So how does the filesystem know when to reclaim the memory?

  • Recursively searching every directory for any remaining hard links would be too slow.

  • Instead, the filesystem maintains a reference count called a link count

  • Associated with each file is a number that counts the number of hard links to the file i.e the number of entities that map to this file.

IMPORTANT: Symlinks DO NOT contribute to the link count. Link counts ONLY count hard links.

ls -li # You can use this to list the link count to each file
  • Memory cannot be reclaimed until all processes using/accessing the file are done with it.

  • Operations like rm simply decrement the link count

    • If it's 0, there's still one step left: the OS must wait until every process accessing the file exits or closes
    • Then the OS can reclaim the memory.
    • Likewise, operations like ln increment the link count, for both the original file and the new hard link.
  • Even if the link count is 0 and no processes are working, the data is still sitting in storage

  • It could be overwritten naturally by new files, but it is not guaranteed, and you must use low level techniques to either irreversibly remove the content or recover it.

Filesystem Commands


$ ls -l # The `ls -li` flag outputs each entry in the format:
(inode num) (file type AND permissions) (link count) (owner)

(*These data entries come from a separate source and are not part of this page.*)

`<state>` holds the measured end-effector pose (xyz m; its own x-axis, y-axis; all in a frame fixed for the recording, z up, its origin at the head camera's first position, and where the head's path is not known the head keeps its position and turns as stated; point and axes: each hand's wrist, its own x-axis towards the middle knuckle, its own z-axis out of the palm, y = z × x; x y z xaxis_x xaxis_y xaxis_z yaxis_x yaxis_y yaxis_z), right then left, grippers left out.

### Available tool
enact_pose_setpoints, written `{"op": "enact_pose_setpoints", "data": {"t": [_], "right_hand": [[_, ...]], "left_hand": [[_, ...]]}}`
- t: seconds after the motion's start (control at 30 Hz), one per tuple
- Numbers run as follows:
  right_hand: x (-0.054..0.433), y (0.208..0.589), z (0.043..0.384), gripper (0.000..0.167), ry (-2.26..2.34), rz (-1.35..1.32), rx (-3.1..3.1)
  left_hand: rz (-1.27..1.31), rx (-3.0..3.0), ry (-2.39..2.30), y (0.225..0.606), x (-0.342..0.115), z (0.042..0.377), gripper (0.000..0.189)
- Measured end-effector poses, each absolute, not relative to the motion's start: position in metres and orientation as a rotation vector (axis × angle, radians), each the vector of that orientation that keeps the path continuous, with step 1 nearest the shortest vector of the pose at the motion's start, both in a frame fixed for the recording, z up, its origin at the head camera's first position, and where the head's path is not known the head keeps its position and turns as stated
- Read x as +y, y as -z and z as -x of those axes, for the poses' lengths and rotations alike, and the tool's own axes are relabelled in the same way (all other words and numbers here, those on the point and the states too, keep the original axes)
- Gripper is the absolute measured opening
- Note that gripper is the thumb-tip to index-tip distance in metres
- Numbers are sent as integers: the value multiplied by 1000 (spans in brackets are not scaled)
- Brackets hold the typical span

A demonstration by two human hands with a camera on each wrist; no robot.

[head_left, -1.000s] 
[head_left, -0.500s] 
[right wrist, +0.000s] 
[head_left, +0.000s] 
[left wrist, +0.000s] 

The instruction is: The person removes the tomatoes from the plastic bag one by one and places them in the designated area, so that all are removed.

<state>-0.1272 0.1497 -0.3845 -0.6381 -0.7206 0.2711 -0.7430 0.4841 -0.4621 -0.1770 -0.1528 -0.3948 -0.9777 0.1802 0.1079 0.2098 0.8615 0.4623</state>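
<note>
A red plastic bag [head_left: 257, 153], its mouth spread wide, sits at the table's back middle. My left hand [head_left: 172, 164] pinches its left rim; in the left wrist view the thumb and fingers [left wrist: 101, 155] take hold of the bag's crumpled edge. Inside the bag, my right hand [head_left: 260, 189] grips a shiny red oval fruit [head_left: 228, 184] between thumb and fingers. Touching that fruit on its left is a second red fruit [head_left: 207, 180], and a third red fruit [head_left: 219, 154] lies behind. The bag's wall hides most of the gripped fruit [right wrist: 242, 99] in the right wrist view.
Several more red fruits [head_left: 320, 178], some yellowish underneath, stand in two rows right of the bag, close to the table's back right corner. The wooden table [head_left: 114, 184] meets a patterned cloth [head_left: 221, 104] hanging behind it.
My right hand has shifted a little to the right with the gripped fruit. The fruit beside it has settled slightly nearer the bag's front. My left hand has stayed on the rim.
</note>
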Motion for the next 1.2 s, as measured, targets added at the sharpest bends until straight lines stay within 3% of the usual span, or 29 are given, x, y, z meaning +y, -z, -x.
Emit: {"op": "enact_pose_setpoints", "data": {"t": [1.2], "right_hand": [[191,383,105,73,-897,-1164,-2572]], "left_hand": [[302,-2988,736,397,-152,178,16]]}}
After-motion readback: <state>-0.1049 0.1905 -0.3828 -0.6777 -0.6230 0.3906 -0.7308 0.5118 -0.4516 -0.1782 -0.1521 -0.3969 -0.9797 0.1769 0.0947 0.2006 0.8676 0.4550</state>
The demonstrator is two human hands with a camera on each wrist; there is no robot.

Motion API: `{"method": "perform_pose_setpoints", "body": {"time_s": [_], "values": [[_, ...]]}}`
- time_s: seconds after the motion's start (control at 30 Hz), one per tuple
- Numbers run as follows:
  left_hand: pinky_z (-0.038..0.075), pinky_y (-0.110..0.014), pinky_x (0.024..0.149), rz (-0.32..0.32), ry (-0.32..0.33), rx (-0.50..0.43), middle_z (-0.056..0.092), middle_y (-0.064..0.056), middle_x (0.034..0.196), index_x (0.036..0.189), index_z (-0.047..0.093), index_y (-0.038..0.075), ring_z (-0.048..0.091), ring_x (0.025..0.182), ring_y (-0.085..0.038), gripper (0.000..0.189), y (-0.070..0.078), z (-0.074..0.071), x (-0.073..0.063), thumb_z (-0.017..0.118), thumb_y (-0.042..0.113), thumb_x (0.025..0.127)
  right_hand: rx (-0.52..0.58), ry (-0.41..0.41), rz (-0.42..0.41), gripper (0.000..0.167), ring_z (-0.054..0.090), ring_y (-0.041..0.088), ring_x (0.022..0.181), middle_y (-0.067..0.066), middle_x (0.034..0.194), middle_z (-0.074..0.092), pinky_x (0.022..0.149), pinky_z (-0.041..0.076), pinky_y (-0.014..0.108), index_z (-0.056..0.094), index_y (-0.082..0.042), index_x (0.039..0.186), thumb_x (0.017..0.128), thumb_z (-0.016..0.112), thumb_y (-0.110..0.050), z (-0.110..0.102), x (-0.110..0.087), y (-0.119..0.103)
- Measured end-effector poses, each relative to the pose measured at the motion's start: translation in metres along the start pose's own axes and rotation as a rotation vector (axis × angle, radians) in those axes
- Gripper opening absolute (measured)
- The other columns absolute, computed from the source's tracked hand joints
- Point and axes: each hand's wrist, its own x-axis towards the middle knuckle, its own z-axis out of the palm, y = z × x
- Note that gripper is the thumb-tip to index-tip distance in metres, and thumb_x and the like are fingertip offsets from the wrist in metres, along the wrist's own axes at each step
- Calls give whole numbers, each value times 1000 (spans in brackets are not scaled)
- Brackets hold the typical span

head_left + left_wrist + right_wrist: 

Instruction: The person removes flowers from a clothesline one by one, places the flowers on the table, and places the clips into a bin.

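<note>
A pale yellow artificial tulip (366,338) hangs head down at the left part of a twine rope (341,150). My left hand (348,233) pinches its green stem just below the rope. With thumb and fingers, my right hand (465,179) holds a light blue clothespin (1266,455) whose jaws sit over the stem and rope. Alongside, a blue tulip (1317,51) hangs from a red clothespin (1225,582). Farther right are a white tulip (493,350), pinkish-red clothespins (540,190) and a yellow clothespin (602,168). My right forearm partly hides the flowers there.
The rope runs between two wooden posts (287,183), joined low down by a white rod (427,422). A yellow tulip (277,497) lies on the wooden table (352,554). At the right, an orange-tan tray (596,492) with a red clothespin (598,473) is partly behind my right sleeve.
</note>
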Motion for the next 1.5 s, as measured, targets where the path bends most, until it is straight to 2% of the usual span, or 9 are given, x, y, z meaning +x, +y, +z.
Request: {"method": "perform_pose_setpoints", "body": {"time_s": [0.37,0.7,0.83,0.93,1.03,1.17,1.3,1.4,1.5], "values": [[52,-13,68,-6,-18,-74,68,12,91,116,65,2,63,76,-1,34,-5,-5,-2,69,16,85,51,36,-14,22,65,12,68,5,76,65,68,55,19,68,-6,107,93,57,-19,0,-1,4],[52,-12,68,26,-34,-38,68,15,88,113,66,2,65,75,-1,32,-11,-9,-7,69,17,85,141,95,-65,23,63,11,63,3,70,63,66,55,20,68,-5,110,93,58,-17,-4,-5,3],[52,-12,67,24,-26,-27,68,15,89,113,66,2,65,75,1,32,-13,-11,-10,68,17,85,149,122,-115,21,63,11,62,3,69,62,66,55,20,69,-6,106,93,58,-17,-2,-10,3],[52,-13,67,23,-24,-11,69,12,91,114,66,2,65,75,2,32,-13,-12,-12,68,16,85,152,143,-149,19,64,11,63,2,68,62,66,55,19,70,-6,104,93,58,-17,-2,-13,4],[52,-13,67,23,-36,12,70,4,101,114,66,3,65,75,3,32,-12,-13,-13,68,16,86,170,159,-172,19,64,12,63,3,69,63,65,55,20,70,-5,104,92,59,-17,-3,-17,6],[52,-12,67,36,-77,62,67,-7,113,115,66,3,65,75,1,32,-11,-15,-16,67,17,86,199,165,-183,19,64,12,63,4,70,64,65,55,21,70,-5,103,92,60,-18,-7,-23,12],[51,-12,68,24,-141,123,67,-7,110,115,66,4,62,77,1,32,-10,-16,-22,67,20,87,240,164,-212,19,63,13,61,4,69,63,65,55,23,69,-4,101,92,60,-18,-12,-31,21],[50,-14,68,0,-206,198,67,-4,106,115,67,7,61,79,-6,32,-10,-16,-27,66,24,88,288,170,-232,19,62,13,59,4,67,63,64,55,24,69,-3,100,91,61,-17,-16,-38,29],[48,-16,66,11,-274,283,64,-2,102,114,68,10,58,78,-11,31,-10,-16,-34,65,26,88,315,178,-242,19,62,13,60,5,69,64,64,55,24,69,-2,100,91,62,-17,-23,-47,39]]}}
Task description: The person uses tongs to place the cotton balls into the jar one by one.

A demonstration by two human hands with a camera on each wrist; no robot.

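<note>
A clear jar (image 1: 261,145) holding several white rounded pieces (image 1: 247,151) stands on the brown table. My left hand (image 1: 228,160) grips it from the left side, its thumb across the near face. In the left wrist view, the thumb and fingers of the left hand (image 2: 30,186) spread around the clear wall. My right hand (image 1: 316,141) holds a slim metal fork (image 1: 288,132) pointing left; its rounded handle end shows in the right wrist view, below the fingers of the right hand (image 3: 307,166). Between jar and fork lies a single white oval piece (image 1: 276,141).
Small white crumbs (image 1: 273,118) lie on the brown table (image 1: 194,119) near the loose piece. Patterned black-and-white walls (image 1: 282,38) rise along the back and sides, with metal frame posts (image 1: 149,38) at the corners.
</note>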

df -k # Listing all the filesystems and how much space is available in them
find . -inum 4590237 -print
# find supports searching by inode number
find . -inum 4590273 -exec rm {} ';'
# Remove every file with that inode number found within the current directory:

  • Can you have symbolic links to directories?
    • A symlink can even be resolved in the middle of a file name (in which case, it better be a directory).
$ ls -li /bin       # Sym Link to Directory
... /bin -> usr/bin
  • Can a symlink point to another symlink? -> Yes.
  • Can a symlink point to itself? -> Yes.
    • It can even point to a symlink that points back to itself. They aren't dangling lists, but if you try resolving the path, you enter an infinite loop.
    • The kernel has a guard against this. If you attempt this, you get the error:
filename: Too many levels of symbolic links
  • Symbolic links to hard links? Yes. (Separate inode)
  • Hard links to symbolic links? Yes. (Hard Link shares inode with sym link, not the file the sym link points to)
  • the hard link can point to a different file than the symbolic link that it points to because if the symbolic link breaks, the hard link will still point to the original file (inode) while the symlink's path might change
  • Give an example of how renaming a dangling symbolic link can transform it into a non-dangling symbolic link.
    • Soft links can be linked to a relative path. Suppose c has content b, but b only exists as temp/b relative to the current working directory. We can use mv c temp to make the relative path b now work since c is now in the same directory as b.
shred foo # Overwriting the content of a file with random junk:

The mv Command

You can use the "move" command to rename and/or move a file.

mv foo.c bar.c
mov foo.c bar  # if bar's a directory, it becomes bar/foo.c
  • This is a very cheap operation because it actually just modifies the mapping of the directory instead of the files themselves.
  • The implementation consists of
    • Remove one directory entry
    • Add another entry in a directory, possibly the same one or another directory
  • cp on the other hand is more expensive because it has to actually iterate over the content of the file

File Permissions

When you run something like ls -l you see that the first column has a sequence of characters represented like:

rw-r--r--
  • The permissions bits are just a 9-bit number, which stores 3 groups of octal numbers representing the rwx permission bits for the ugo (owner, group, other) of the file
  • The flags displayed with ls -l have ten bits, with the leading bit representing the file type:
BitFile Type
-regular
ddirectory
lsymbolic link
cchar special file
......
$ ls -lai /bin/sudo
... -rws-r-xr-x 1 root root ... /bin/sudo
  • The x flag of the octal number for the owner category is an s, short for superuser.
    • This means that this command is trusted by the OS.

Sensible Permissions


  • A set of rwx permissions on a file is called "sensible" if the owner has al the permissions of the group and the group has all the permission of others
    • 551 (r-x|r-x|--x) is sensible. The owner's permissions are a superset of those of the group.
    • 467 (r--|rw-|rwx) is not. The group has w permission while the owner doesn't.
  • Non-sensible permissions don't make sense because the owner is considered to be the most closely related to the file, so they should have the most access.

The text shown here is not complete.